Suara berat dan dalam terdengar di telinga Echa. Suara khas Kepala Sekolah yang terkenal bijaksana dan menomorsatukan kejujuran itu kini menghadirkan Echa yang dituduh sebagai pelaku, dan Pak Larso sebagai keluarga korban.
“Saya tidak mengeluarkan kamu dari penjara, Cha. Tapi, saya hanya menginginkan kebenaran. Banyak suara simpang siur yang saya dengar tentang kamu di kejadian itu. Saya hanya ingin tahu dari versi kamu bagaimana?”
Pak Toro terus memandang Echa, sesekali ke Pak Larso dan buku yang ada di atas mejanya. Echa tahu, mungkin ini cara yang dilakukan Pak Toro meskipun beliau tidak mengatakan sejujurnya jika dirinya yang telah menjamin kebebasannya.
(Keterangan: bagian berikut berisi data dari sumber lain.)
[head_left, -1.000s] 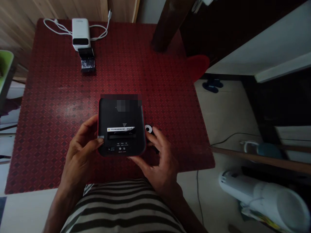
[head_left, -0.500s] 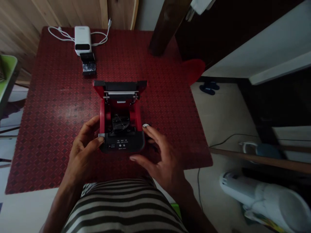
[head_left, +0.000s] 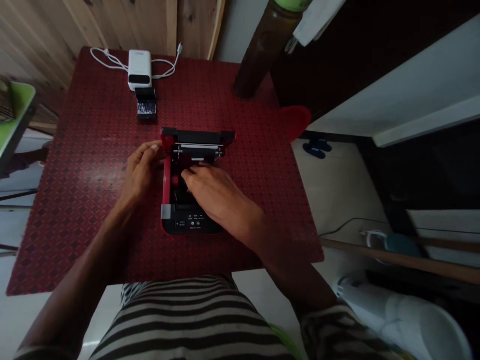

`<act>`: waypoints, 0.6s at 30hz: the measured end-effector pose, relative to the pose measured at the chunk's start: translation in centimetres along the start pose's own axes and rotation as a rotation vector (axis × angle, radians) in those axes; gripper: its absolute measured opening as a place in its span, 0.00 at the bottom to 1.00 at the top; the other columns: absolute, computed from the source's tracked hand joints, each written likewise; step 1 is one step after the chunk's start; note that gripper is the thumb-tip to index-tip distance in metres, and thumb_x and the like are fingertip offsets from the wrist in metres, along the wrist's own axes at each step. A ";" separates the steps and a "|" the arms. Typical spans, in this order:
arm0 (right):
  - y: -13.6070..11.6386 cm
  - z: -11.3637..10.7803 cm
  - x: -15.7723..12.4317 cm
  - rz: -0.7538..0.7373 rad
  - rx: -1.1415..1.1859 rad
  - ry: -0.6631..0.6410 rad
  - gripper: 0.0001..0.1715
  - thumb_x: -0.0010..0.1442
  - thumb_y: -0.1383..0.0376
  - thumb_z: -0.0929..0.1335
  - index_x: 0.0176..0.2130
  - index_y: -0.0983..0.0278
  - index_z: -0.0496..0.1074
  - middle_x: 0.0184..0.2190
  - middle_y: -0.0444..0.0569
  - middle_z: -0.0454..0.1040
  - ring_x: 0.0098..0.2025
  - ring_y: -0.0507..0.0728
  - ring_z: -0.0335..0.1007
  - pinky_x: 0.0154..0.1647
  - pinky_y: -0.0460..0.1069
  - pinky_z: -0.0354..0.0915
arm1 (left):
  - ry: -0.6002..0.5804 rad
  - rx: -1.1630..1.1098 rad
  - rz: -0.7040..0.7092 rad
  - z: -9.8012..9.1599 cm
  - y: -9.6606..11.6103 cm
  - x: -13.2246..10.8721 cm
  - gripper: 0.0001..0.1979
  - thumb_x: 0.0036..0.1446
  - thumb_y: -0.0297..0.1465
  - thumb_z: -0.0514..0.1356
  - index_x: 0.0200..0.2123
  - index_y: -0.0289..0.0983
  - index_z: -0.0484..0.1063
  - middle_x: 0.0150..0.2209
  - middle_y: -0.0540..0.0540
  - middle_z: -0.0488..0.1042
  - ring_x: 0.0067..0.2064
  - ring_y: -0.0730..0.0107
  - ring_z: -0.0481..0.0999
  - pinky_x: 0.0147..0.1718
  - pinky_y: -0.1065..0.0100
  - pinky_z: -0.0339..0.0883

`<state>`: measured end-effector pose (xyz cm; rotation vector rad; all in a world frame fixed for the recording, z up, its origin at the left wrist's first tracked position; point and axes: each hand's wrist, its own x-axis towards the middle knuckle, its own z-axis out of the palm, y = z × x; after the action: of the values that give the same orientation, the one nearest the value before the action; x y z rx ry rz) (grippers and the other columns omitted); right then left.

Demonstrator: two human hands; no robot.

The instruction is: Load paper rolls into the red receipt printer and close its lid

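A small red and black printer [head_left: 193, 226], like a receipt or label printer, sits on the table with its lid [head_left: 198, 136] raised. My left hand [head_left: 141, 167] is at its left rear side, fingers curled against the edge by the lid. My right hand [head_left: 210, 187] reaches down into the open compartment with fingers bent. Whatever those fingers pinch or touch is hidden. Part of a dark piece [head_left: 182, 196] shows inside the compartment to the left of my right hand.
Farther back on the red patterned table [head_left: 101, 240] lie a white power bank [head_left: 140, 67] with white cables and a small black open case [head_left: 146, 104]. A tall dark bottle [head_left: 258, 50] with a green cap stands at the back right. Blue slippers [head_left: 317, 147] are on the floor.
My right hand has moved from beside the printer into its compartment. My left hand has slid from the front left corner to the rear, near the lid. The camera view has shifted slightly.
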<state>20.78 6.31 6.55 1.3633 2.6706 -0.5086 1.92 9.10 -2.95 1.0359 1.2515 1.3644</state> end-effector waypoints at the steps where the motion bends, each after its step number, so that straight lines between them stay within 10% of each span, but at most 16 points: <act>1: 0.1 0.0 0.2 -0.001 -0.003 -0.027 0.19 0.82 0.75 0.64 0.57 0.68 0.84 0.52 0.60 0.87 0.56 0.64 0.85 0.54 0.56 0.75 | -0.006 0.034 0.029 0.4 -0.4 0.3 0.16 0.69 0.47 0.66 0.37 0.41 0.79 0.34 0.46 0.79 0.37 0.62 0.78 0.39 0.63 0.73; 9: 0.2 -0.3 -0.4 -0.017 -0.105 0.034 0.14 0.80 0.74 0.68 0.56 0.66 0.83 0.51 0.57 0.88 0.55 0.64 0.85 0.52 0.55 0.76 | -0.070 0.192 0.166 0.5 -1.6 -0.1 0.32 0.75 0.59 0.60 0.26 0.42 0.64 0.25 0.51 0.59 0.28 0.67 0.55 0.29 0.61 0.53; 18: 2.6 -0.6 -7.5 -0.014 0.195 0.647 0.11 0.75 0.67 0.76 0.55 0.62 0.84 0.48 0.50 0.90 0.47 0.60 0.86 0.51 0.55 0.78 | -0.102 0.237 0.189 0.4 -1.5 0.2 0.35 0.74 0.64 0.59 0.26 0.42 0.67 0.25 0.49 0.60 0.30 0.63 0.59 0.31 0.59 0.57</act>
<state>27.36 2.18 8.22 1.8239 3.1953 -0.3841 2.40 9.33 -4.42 1.4014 1.2858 1.3068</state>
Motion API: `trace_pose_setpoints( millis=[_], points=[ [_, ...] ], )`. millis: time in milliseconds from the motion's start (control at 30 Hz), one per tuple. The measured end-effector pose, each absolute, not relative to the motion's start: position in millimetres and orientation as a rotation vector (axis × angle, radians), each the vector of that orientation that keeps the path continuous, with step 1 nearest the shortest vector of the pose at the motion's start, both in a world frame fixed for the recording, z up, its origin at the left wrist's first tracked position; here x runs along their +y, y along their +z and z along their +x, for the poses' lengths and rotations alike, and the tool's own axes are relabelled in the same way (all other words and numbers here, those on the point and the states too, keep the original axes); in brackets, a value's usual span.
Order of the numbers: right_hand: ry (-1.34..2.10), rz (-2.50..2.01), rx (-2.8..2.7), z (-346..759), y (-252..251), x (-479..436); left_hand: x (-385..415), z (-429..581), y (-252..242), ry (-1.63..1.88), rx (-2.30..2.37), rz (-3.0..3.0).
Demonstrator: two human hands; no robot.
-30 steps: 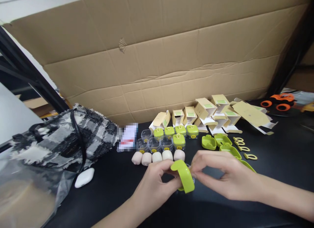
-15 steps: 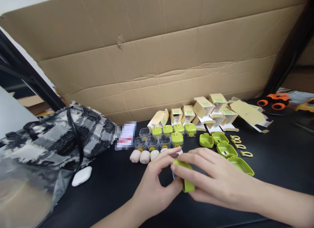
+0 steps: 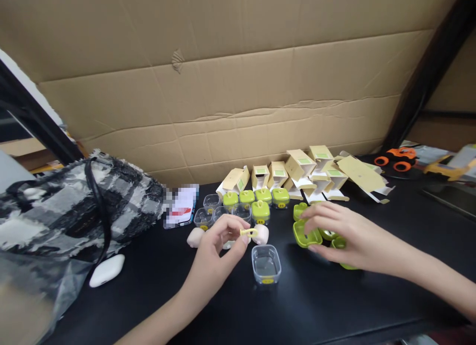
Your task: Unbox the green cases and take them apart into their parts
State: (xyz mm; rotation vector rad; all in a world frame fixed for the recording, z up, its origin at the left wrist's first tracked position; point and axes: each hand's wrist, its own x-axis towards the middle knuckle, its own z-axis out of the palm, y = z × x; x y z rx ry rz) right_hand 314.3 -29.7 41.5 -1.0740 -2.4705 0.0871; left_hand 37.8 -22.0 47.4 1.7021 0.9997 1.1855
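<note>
My left hand [image 3: 215, 246] pinches a small yellow loop piece [image 3: 248, 232] between thumb and fingers, just above the row of pale pink lumps [image 3: 261, 234]. My right hand [image 3: 340, 231] grips a green lid [image 3: 305, 236] by its edge, over the other green lids [image 3: 344, 245] on the black table [image 3: 372, 295]. An open clear plastic box [image 3: 266, 264] with a yellow smiley label stands between my hands, lidless. Behind it are more clear boxes [image 3: 204, 217], some capped with green lids [image 3: 261, 211].
Small kraft cartons [image 3: 297, 166] lie in a row along a big cardboard sheet [image 3: 223, 87]. A black-and-white tweed bag [image 3: 74, 206] and a white earbud case [image 3: 106, 270] are at the left. An orange toy car [image 3: 396, 159] sits far right.
Both hands were together on the green lid over the clear box. Now the lid is off: my right hand carried it right to the other lids, and my left holds the yellow loop piece.
</note>
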Motion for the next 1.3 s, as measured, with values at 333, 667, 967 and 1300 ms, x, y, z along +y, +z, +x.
trace_pose_setpoints(
  millis=[333,667,967,1300],
  points=[
    [-0.317,-1.226,-2.513,321,22,-31,-29,36,49,0.988,0.954,1.911],
    [-0.002,-0.925,-2.633,257,35,-49,-41,40,39,0.967,0.924,2.079],
    [0.077,-0.997,-2.494,281,59,-20,-47,45,33,0.947,0.830,2.110],
    [-0.162,-1.168,-2.470,288,34,27,-43,48,27,0.767,0.904,1.960]
  ],
)
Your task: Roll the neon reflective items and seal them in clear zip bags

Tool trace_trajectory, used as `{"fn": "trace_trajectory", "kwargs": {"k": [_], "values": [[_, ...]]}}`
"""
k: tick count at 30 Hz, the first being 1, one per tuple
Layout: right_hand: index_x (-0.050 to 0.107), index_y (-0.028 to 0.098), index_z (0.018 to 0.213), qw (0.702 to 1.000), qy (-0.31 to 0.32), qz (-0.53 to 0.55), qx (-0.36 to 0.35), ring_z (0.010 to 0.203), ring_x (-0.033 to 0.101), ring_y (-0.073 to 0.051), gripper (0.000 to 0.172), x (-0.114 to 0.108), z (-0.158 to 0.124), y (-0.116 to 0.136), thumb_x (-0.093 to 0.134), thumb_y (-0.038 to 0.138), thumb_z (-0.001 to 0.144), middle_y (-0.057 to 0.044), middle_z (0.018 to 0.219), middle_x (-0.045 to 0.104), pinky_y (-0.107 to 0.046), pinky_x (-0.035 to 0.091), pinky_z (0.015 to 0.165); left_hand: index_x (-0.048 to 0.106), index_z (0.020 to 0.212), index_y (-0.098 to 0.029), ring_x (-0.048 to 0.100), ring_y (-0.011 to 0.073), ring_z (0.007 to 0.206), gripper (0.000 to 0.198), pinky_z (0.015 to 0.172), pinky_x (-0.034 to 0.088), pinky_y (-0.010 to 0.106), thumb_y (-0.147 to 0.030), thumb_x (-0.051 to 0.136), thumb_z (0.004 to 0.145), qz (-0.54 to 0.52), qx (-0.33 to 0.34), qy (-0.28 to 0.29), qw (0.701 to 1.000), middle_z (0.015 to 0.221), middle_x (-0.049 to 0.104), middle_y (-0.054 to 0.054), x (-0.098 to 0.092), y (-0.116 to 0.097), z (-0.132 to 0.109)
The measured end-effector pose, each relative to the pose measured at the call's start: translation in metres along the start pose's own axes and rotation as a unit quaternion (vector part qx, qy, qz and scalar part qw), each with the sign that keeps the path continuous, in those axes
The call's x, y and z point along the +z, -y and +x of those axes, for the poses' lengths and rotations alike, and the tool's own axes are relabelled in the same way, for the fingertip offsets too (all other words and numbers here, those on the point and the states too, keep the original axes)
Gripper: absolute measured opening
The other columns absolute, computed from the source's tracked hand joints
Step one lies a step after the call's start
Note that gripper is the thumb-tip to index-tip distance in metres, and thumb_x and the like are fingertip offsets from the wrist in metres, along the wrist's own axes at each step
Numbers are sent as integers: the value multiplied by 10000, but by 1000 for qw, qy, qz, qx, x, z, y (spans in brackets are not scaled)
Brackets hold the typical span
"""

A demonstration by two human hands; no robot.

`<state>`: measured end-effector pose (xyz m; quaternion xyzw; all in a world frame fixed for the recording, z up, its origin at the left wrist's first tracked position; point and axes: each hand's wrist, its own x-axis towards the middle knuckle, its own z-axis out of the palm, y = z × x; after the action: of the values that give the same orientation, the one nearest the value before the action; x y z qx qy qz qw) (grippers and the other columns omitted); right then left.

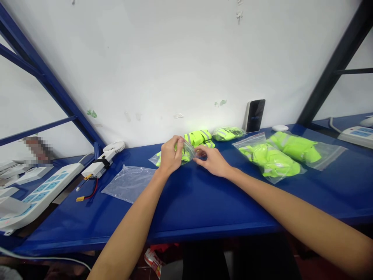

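A clear zip-lock bag [189, 149] with a yellow-green reflective vest inside lies on the blue table under my hands. My left hand [171, 152] pinches the bag's zip edge between thumb and fingers. At the other end of that edge, my right hand [210, 158] has its thumb and fingers closed on the plastic. Just behind them sits a folded reflective vest [199, 137], and a bagged vest [229, 133] rests to its right. An empty clear bag [129, 182] lies flat to the left of my left forearm.
Two bagged vests [274, 161] overlap on the right. A phone-like device with a dark screen [255, 116] leans near the wall. To the left are a white fan [114, 147], a battery pack with wires [97, 168] and a long power strip [43, 194]. Shelf posts [58, 87] frame the table [210, 210].
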<state>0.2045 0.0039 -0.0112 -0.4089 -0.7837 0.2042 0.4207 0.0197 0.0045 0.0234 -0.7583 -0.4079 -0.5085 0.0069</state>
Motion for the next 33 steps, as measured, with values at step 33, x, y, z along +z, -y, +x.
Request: {"fn": "trace_trajectory", "kwargs": {"k": [33], "values": [[642, 142, 674, 948, 145, 197, 202, 492, 342, -92, 244, -12, 8, -1, 605, 377, 727, 50, 513, 445, -253, 262, 504, 486, 578, -157, 310, 82, 522, 329, 521, 239, 238, -414, 540, 776, -288, -231, 326, 870, 547, 367, -51, 27, 16, -18]]}}
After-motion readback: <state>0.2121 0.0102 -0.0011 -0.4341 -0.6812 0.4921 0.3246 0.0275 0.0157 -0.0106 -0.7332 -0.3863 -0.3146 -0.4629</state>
“Emmm ... Terima kasih, Pak, setidaknya Bapak mau mendengarkan kejujuran dari diri saya. Dan ini sangat berharga untuk saya. Saat itu saya, kami berdua ingin menonton basket yang saat itu sedang latihan di ruang outdoor, saya berbicara Rindu untuk menunggunya sebentar karena saat itu saya ingin ke toilet. Dan di toilet saya bertemu Nita dan kawan-kawannya, saya masih di dalam toilet saat Nita sudah keluar dan tidak lama, saya mendengar teriakan yang memanggil nama Rindu, Pak. Saya langsung keluar begitu mendengar hal tidak beres. Saat melihat di depan kelas, Rindu sudah tidak ada, dan saya melihat ke bawah, di sana, Rindu sudah tergeletak keluar banyak darah dengan Anres yang berada di kepala Rindu.”
“Jika dilihat dari CCTV sekolah, depan kelasmu kurang jelas karena CCTV berada di sudut tangga.” Pak Toro bergantian melihat Pak Larso. “Kalau dari Pak Larso, bagaimana?”
“Di sini, saya, ‘kan, sebagai korban, Pak. Jadi, saya tidak tahu apa yang sebenarnya terjadi. Saat itu, saya sedang di jalan dan telepon terus-menerus berbunyi. Saya angkat karena berpikir jika telepon itu pasti penting karena berulang kali menelepon. Dan ditelepon Pak Burhan mengatakan jika Rindu jatuh dari lantai 3 karena didorong. Saya langsung putar balik dan datang ke sekolah,” jelas Pak Larso setenang mungkin.
Echa kembali meremas kedua tangannya, kali ini ditaruh di atas pahanya. “Apa dari CCTV tidak terlihat apa dia laki-laki atau perempuan, Pak?” Pak Larso langsung melirik Echa.